Nothing but the lines from the one with "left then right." down to the one with "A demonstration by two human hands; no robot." should be returned, exactly and with both ends included, from the material below.

● Information provided:
***

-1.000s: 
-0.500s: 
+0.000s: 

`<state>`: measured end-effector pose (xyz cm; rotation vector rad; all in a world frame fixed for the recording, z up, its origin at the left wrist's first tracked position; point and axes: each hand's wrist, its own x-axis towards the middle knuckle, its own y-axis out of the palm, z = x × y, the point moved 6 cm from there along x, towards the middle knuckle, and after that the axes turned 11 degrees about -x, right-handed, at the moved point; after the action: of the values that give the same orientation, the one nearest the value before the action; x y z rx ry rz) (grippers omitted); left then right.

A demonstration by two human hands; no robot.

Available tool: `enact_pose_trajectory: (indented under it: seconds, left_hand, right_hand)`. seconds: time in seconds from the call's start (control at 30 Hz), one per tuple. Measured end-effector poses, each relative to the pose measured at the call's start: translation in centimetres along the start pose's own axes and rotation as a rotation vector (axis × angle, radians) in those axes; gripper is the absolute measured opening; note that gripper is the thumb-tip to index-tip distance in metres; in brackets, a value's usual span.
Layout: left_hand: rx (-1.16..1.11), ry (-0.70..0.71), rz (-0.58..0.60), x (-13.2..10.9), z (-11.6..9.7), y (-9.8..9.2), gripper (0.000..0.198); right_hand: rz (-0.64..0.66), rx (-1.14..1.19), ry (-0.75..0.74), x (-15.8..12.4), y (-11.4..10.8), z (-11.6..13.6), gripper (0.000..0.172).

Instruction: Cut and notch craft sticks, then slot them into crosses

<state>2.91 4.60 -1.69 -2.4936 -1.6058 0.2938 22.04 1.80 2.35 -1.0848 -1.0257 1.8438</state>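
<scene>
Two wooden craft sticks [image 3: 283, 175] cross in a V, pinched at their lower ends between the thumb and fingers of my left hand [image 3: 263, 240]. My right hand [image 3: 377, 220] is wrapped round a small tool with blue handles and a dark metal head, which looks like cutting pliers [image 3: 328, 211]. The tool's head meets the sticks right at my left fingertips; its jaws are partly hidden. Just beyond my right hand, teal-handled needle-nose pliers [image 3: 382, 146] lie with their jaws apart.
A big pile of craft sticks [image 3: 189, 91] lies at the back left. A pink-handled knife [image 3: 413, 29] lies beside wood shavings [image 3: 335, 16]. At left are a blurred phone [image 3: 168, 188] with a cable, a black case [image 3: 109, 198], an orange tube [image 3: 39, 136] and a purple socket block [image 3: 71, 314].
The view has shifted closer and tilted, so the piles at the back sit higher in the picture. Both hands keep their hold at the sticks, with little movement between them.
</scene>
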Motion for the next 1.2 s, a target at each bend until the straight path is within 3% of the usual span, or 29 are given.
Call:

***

● Expected output:
`<state>`: measured end-effector pose (xyz cm; rotation vector rad; all in a world frame fixed for the recording, z up, its origin at the left wrist's first tracked position; point and axes: each hand's wrist, its own x-axis towards the middle knuckle, its own y-axis out of the palm, z = x × y, the point moved 6 cm from there along x, towards the middle knuckle, and after that the axes turned 11 degrees about -x, right-handed, at the moved point; after the action: of the values that give the same orientation, the one nearest the value before the action; x y z rx ry rz) (grippers omitted); left then right.

A demonstration by two human hands; no robot.

This exercise is now finished.